Acolytes of the neoliberal version of capitalism—that national ruling classes have made the dominant political and economic ideology in most countries on Earth since that time—have trained their political (and sometimes actual) guns on beating back the power of working people in every aspect of life. Quite successfully, as we are seeing in this election year more clearly than ever in the US. 

 With two ruling class candidates—President Donald Trump and former Vice President Joe Biden—vying for the Oval Office… and power for their respective factions of billionaires and multinational corporations. The new twist being Trump’s ham-fisted moves toward some kind of strongman quasi-dictatorship that are causing alarm in Democratic Party circles. But not enough for Democratic leadership to back a candidate like Bernie Sanders—who would have fought to increase the power of working people in America. To the detriment of both Biden’s and Trump’s corporate backers. And who would have been the only Democratic candidate that would have peeled white working and middle-class voters away from the Republican Party, making a blue victory over Trump much more certain than it is at the moment. [Though it’s worth mentioning that Green Party presidential candidate Howie Hawkins is even stronger on labor issues—and is still running and will be on the ballot in Massachusetts.]

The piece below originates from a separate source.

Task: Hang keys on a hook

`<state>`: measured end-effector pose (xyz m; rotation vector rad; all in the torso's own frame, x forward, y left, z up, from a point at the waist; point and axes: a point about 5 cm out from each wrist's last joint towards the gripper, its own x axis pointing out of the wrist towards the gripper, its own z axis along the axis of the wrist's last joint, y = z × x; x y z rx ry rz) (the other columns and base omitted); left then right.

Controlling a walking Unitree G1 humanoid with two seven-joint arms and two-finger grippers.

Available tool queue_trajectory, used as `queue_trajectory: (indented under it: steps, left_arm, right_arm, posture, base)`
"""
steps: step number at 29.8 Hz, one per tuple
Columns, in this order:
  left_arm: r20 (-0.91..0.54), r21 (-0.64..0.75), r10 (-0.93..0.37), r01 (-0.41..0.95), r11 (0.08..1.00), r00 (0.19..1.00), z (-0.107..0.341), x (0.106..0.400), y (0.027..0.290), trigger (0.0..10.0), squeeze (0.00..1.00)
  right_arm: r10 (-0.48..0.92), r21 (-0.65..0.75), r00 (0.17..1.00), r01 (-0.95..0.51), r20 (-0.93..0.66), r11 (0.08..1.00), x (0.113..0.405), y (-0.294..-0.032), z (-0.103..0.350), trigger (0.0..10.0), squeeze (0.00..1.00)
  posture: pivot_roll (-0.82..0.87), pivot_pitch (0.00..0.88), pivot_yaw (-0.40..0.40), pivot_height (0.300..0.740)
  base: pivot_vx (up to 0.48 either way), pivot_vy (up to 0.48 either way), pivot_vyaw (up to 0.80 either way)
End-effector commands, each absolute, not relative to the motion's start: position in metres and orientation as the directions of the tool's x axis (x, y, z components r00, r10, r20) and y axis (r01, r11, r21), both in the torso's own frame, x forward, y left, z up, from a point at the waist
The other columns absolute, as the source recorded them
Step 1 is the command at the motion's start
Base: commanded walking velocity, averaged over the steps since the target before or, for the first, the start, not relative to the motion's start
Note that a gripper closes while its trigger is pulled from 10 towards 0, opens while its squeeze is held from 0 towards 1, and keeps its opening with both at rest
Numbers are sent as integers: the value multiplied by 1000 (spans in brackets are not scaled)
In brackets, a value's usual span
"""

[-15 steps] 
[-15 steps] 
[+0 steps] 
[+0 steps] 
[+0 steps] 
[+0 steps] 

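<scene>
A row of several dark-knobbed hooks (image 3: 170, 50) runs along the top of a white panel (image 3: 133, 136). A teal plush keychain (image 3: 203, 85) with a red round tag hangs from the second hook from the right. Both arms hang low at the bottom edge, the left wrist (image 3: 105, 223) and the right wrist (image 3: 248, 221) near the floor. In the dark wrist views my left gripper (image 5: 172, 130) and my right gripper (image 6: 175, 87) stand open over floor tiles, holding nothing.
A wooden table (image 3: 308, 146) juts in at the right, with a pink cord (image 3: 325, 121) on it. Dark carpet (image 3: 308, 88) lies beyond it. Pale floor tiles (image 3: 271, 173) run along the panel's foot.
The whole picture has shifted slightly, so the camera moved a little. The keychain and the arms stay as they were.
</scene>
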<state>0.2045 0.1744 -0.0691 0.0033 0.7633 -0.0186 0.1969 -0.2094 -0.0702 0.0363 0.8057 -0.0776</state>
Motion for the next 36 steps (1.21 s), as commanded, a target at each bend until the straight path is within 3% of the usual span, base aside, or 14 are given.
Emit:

All this in the midst of the coronavirus pandemic—which has caused the most unemployment suffered by working families since the Great Depression. As entire public-facing industries like travel, entertainment, and restaurants collapse due to the necessity of social distancing until better treatment and at least one good vaccine arrive. Even as global warming, once a distant threat, becomes a clear and present danger. Jeopardizing not just our economy, but our civilization. And playing a role in creating the conditions that will make pandemics ever more frequent.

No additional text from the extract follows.